**About this exercise:** Write out all of the data exactly as it appears.

**Stored data:**
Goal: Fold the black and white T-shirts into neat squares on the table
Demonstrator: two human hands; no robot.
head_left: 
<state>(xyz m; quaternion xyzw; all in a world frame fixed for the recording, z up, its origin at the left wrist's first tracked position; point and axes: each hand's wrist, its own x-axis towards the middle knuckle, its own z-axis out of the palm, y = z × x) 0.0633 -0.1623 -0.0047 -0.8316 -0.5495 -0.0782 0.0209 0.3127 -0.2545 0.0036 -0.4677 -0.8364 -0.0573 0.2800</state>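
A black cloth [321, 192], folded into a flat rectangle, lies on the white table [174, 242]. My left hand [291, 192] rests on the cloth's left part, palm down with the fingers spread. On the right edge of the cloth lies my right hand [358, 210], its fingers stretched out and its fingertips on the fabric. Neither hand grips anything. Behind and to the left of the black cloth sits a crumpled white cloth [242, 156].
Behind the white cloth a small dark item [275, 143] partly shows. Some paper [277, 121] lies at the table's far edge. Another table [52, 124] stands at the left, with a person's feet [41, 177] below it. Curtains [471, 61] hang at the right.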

**Output for this task:**
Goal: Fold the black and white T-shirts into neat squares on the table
Demonstrator: two human hands; no robot.
head_left: 
<state>(xyz m; quaternion xyzw; all in a world frame fixed for the recording, z up, its origin at the left wrist's first tracked position; point and axes: each hand's wrist, its own x-axis towards the middle knuckle, its own z-axis out of the palm, y = z × x) 0.0633 -0.1623 -0.0047 -0.8316 -0.5495 -0.0782 0.0209 0.3127 -0.2545 0.0036 -0.4677 -0.8364 -0.0573 0.2800</state>
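A black cloth [321, 192], folded into a flat rectangle, lies on the white table [174, 242]. My left hand [291, 192] rests on the cloth's left part, palm down with the fingers spread. On the right edge of the cloth lies my right hand [358, 210], its fingers stretched out and its fingertips on the fabric. Neither hand grips anything. Behind and to the left of the black cloth sits a crumpled white cloth [242, 156].
Behind the white cloth a small dark item [275, 143] partly shows. Some paper [277, 121] lies at the table's far edge. Another table [52, 124] stands at the left, with a person's feet [41, 177] below it. Curtains [471, 61] hang at the right.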

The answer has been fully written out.